Every November heralds a period of depression for me. Like clockwork, I plunge into the unhealthy cycle of I-wish-I-had, and if-only-I. It seems weird to anyone that I dare confess to that I might be grieving hard 7 years later. I should be facing this with the stoic hardness of being Kenyan and having faced enough life to know that crap happens and life moves on.

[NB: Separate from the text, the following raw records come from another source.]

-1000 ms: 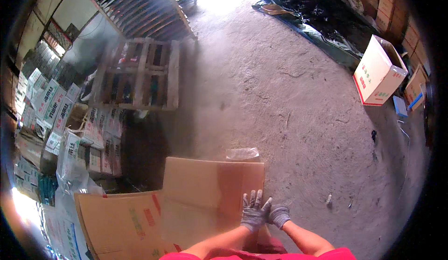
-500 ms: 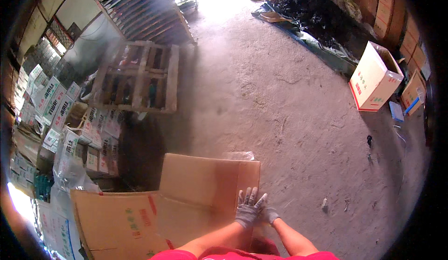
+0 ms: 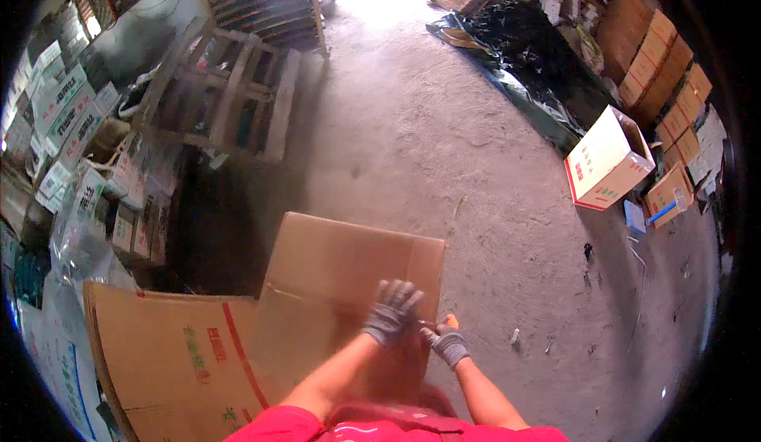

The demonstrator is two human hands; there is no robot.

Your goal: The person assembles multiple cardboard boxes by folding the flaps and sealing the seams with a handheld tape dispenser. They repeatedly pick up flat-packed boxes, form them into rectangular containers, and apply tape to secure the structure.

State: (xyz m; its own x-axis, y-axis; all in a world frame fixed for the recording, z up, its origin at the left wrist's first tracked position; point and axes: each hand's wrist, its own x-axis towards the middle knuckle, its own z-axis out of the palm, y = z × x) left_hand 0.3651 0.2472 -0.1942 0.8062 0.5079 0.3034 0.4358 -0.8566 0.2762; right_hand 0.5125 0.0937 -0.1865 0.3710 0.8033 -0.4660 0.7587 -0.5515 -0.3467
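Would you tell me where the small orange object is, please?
In the head view, the small orange object is in the grey-gloved right hand, right of centre, beside the right edge of the flat brown cardboard.

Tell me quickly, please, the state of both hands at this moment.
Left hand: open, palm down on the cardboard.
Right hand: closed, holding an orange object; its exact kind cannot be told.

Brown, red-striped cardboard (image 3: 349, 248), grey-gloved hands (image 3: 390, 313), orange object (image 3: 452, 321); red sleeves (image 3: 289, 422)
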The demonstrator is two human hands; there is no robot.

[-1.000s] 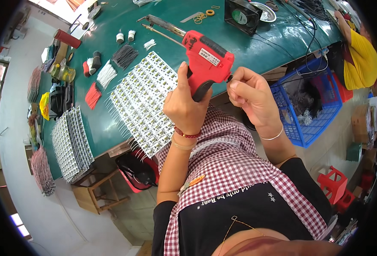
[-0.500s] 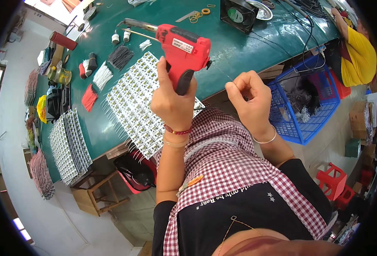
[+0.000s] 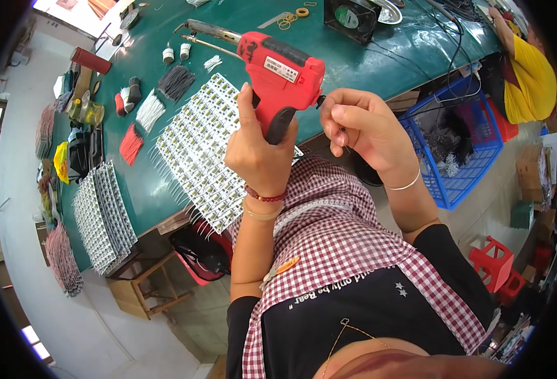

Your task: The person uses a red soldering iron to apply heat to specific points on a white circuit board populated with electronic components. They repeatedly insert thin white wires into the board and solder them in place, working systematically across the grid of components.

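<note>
My left hand (image 3: 259, 155) is closed round the handle of a red and black soldering gun (image 3: 281, 76). The gun's metal tip and feed tube point to the far left, above the green table. At the gun's rear end my right hand (image 3: 370, 129) has its fingertips pinched together, close to the small black rear guide (image 3: 320, 101). A thin solder wire is in these fingers, mostly hidden by them. Beneath the gun, a sheet of small white circuit boards (image 3: 196, 151) with wire ends along its edge lies at the table's near edge.
Bundles of red wires (image 3: 131, 144), white wires (image 3: 150, 112) and black wires (image 3: 176, 83) lie left of the sheet. More board panels (image 3: 105, 215) are stacked farther left. A black fan (image 3: 352, 20) stands at the back. A blue crate (image 3: 455, 148) and a person in yellow (image 3: 531, 82) are right.
My right hand has moved up and left to the gun's rear, its palm turning more into view. The soldering gun has shifted slightly right in my left hand.
</note>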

No, I am more afraid that in accepting my brother’s death, then I have to face the finality. Then I might have to face other facts, such as the fact that our relationship failed more than it succeeded. The brother who stole me away after school without my mum’s knowledge to buy me ice cream at Blue Room, then talked me through the boys-are-not-good routine, taught me that I could be the best I wanted to be if I dared try, then frowned when I turned 19 and smiled coyly at the preacher’s son. The last thing I said to this brother of mine, at the village in Kanyariri, when I met him at Uncle’s Kaiyafa fence, and had nothing to say to him then was, “Ya!” To which he replied with a dark nod before disappearing into the muddy street that led out to the cruel world.
A few days ago I stood at the point where I had said the flippant ‘ya’. The fence that was has been pulled down and replaced with another, of euphorbia, and reinforced with wire mesh. Since then, a little cousin had her first baby, another went off to the US, two others followed, someone else graduated, and I, I found the career of my dreams, as a writer, a paid writer.
I still haven’t come to terms with my loss. But it is time.
They say an infected wound cannot heal until the pus and infected blood is cleaned out. The procedure is painful. I’ll need my pain meds.